Industry body embraces new BO regime
(CNS Business): Cayman Finance, the association representing the local financial services sector, has offered its support to government’s deal with the UK over an enhanced regime for sharing information about the real owners of offshore financial entities. Cayman Finance CEO Jude Scott said they had worked in collaboration with government to bring expertise to the UK talks. Describing the agreement as a “milestone but not the end of the road”, Scott emphasized how adhering to regulation and global standards has fueled the jurisdiction’s success.
Scott said the latest agreement was a significant step in showing that Cayman was not a secrecy jurisdiction but a premier global financial hub that efficiently connected law abiding users and providers of capital and financing around the world. He said this benefits both developed and developing countries by enabling their competitiveness in global trade and facilitating international investment into their domestic economies that help them grow and create jobs. For over forty years, the Cayman Islands has played a leading role in the fight against illegal activities and tax evasion, Scott stated following the latest agreement over access by officials to information held here.

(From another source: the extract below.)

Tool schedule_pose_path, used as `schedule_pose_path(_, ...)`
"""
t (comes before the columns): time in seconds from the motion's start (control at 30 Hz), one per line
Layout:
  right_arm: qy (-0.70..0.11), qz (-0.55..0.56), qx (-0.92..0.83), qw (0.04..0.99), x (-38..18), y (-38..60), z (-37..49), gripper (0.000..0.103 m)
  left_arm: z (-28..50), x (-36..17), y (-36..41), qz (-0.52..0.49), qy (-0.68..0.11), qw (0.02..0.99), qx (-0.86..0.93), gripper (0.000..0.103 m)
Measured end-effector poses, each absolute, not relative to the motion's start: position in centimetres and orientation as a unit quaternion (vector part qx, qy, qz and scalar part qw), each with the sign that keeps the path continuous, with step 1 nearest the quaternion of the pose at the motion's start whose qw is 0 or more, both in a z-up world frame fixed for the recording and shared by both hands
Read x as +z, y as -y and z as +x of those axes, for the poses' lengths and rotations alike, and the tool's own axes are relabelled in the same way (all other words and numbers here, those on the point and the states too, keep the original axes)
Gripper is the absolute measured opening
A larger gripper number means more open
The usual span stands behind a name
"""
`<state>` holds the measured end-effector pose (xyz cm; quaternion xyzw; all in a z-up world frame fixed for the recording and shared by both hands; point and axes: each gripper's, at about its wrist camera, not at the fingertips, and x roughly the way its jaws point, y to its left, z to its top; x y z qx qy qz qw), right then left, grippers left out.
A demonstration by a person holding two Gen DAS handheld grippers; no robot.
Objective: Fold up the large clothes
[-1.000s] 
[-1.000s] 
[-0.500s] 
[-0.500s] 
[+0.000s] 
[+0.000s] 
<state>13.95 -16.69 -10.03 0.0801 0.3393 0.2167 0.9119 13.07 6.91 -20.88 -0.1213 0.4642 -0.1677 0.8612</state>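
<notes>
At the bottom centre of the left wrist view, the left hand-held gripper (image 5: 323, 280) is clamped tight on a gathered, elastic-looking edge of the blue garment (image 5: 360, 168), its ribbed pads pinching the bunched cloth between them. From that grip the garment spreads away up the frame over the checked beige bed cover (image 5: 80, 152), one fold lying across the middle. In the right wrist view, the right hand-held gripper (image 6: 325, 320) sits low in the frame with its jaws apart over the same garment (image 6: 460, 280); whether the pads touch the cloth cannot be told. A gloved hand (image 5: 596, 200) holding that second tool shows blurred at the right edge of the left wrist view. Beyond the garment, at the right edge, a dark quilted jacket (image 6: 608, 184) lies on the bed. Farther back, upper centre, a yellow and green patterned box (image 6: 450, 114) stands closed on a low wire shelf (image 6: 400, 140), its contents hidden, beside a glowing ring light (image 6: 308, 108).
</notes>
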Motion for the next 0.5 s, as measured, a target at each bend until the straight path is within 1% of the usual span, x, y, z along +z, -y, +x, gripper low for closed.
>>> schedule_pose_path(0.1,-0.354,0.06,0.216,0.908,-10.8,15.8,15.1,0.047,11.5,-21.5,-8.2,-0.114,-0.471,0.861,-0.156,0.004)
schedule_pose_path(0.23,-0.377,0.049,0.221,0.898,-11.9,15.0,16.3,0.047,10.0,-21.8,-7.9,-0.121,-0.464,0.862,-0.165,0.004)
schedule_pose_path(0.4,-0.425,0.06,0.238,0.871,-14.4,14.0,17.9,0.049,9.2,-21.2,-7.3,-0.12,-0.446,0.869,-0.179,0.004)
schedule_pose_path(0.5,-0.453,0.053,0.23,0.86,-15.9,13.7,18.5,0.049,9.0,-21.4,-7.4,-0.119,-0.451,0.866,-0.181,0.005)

“Industry and government have worked side-by-side to implement a legal infrastructure that promotes effective transparency and cross border cooperation with law enforcement that meets, and in some cases exceeds, international regulatory standards and comparable regimes in G20 countries,” he added.
The financial sector here has decades of experience in successfully operating a world class global financial hub, Scott explained. As a result, the Cayman Islands is positioned as a leader in its ability to contribute positively to the design and development of effective cross border cooperation laws and regulations, and was ready and willing to assist other international financial centres.
“We are pleased the UK Government has recognised that our licensed corporate services provider verified beneficial ownership system is a world class system that provides for due diligence know-your-customer checks that are critical to proper law enforcement authorities conducting legitimate investigations and is superior to other proposed systems,” Scott said.
Although there are already agreements in place facilitating UK authorities to get beneficial ownership information held in Cayman, the enhancement to the system will help the UK law enforcement agencies access information more quickly but it is not a public register.
“Beneficial ownership information details will remain with the corporate service providers managing them and information will be accessed via a central technical platform. The enhancements are in line with global standards and the United Kingdom’s own position,” explained Scott adding that the new system would be “essentially business as usual” for the industry and offers a path forward building on the work which has been going on for decades.
“The agreed enhancements to this system will ensure proper authorities conducting legitimate investigations can quickly identify all companies that a particular beneficial owner has a stake in without needing multiple requests and that those owners not be alerted to the existence of an investigation,” Scott said.
Government is expected to finalise the details of how the newly enhanced regime will work and draft the necessary amendments to existing laws, over the coming months. Officials said a working group, made up by professionals from the industry, is finalising details of “amendments to the relevant laws that provide the framework” for the regime. The system is expected to be in place by June 2017. A report on the group’s design of enhancements is expected within the next two to three weeks.
Under the proposed system information will be accessed via a ‘central technical platform’ that is not open to the public. The deal and plans for an enhanced regime were announced yesterday in both Cayman by the premier, Alden McLaughlin and in the UK at the House of Commons by the British prime minister, David Cameron who has found himself under-fire as a result of his own family’s use of offshore centres. He is also under mounting pressure from civil society and his political opponents to put more pressure on the UK’s territories engaged in the financial services sector to become more transparent.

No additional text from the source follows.